John Campbell, klasik edebiyat konusundaki derin takdiri ve kapsamlı bilgisi ile tanınan, başarılı bir yazar ve edebiyat meraklısıdır. Yazılı sözlere olan tutkusu ve antik Yunanistan ve Roma'nın eserlerine özel bir hayranlığı olan John, yıllarını Klasik Trajedi, lirik şiir, yeni komedi, hiciv ve epik şiiri incelemeye ve keşfetmeye adadı.Prestijli bir üniversiteden İngiliz Edebiyatı bölümünden onur derecesiyle mezun olan John'un akademik geçmişi, bu zamansız edebi eserleri eleştirel bir şekilde analiz etmesi ve yorumlaması için ona güçlü bir temel sağlar.
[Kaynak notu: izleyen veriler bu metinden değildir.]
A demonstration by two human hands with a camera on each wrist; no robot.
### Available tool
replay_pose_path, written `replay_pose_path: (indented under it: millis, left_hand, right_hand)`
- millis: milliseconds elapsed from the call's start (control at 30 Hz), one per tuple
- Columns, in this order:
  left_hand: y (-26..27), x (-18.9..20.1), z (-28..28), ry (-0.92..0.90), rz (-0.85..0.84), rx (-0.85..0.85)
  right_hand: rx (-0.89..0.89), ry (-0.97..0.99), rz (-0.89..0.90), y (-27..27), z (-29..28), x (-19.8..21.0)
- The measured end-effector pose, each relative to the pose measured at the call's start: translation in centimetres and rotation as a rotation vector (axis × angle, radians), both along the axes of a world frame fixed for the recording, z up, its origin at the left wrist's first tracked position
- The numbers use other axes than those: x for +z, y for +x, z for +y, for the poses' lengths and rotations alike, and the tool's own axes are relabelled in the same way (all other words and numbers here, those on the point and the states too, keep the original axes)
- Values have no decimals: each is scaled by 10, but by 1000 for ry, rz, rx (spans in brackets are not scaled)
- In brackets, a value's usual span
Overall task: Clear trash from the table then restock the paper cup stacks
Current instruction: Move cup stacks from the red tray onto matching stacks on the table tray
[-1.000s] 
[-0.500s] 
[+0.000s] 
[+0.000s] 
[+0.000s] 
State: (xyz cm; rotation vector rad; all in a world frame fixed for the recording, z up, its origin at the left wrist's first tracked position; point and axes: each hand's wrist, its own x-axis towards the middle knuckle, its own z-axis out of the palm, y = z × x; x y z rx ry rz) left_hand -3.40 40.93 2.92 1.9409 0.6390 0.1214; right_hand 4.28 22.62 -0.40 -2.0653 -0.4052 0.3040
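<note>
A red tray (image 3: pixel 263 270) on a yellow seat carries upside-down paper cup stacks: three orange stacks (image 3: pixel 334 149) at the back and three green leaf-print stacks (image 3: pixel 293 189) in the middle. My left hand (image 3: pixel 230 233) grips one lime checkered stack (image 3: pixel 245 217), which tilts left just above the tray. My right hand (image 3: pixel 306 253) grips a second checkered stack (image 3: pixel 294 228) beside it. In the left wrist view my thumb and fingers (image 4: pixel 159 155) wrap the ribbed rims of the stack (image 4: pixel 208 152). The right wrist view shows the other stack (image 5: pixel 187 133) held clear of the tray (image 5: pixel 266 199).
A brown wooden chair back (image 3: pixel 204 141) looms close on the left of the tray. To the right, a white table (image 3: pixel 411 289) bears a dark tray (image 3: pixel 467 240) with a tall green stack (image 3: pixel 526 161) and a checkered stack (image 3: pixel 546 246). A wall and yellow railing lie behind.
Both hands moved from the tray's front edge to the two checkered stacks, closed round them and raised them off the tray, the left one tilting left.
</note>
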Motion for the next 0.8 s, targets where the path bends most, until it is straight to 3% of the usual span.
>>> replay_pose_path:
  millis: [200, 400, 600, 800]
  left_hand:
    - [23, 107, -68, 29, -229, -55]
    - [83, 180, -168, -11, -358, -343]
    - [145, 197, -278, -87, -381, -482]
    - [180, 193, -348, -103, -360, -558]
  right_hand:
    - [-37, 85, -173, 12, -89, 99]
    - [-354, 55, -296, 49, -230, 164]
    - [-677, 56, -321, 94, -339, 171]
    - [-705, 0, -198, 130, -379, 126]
Aristoteles'in Poetika'sındaki nüansları, Sappho'nun lirik ifadelerini, Aristophanes'in keskin zekasını, Juvenal'ın hicivli derin düşüncelerini ve Homer ile Virgil'in kapsamlı anlatılarını derinlemesine inceleme yeteneği gerçekten olağanüstü.John'un blogu, bu klasik şaheserler hakkındaki içgörülerini, gözlemlerini ve yorumlarını paylaşması için olağanüstü bir platform görevi görüyor. Konuları, karakterleri, sembolleri ve tarihsel bağlamı titiz bir şekilde analiz ederek, eski edebiyat devlerinin eserlerine hayat veriyor ve onları her türden geçmişe ve ilgi alanına sahip okuyucunun erişimine sunuyor.Büyüleyici yazı stili, okuyucularının hem zihinlerini hem de kalplerini meşgul ederek onları klasik edebiyatın büyülü dünyasına çekiyor. John, her blog gönderisinde, derin bir anlayışla akademik anlayışını ustaca bir araya getiriyor.Bu metinlerle kişisel bağlantı, onları ilişkilendirilebilir ve çağdaş dünyayla alakalı hale getirir.Alanında bir otorite olarak tanınan John, birçok prestijli edebiyat dergisi ve yayınına makaleler ve denemelerle katkıda bulunmuştur. Klasik edebiyat alanındaki uzmanlığı, onu çeşitli akademik konferanslar ve edebi etkinliklerde aranan bir konuşmacı haline getirdi.Belagatlı anlatımı ve ateşli coşkusuyla John Campbell, klasik edebiyatın zamansız güzelliğini ve derin önemini yeniden canlandırmaya ve kutlamaya kararlı. İster kendini işine adamış bir akademisyen olun, ister sadece Oedipus dünyasını, Sappho'nun aşk şiirlerini, Menander'in esprili oyunlarını veya Aşil'in kahramanlık hikayelerini keşfetmeye çalışan meraklı bir okuyucu olun, John'un blogu eğitecek, ilham verecek ve ateşleyecek paha biçilmez bir kaynak olmayı vaat ediyor. klasikler için ömür boyu sürecek bir aşk.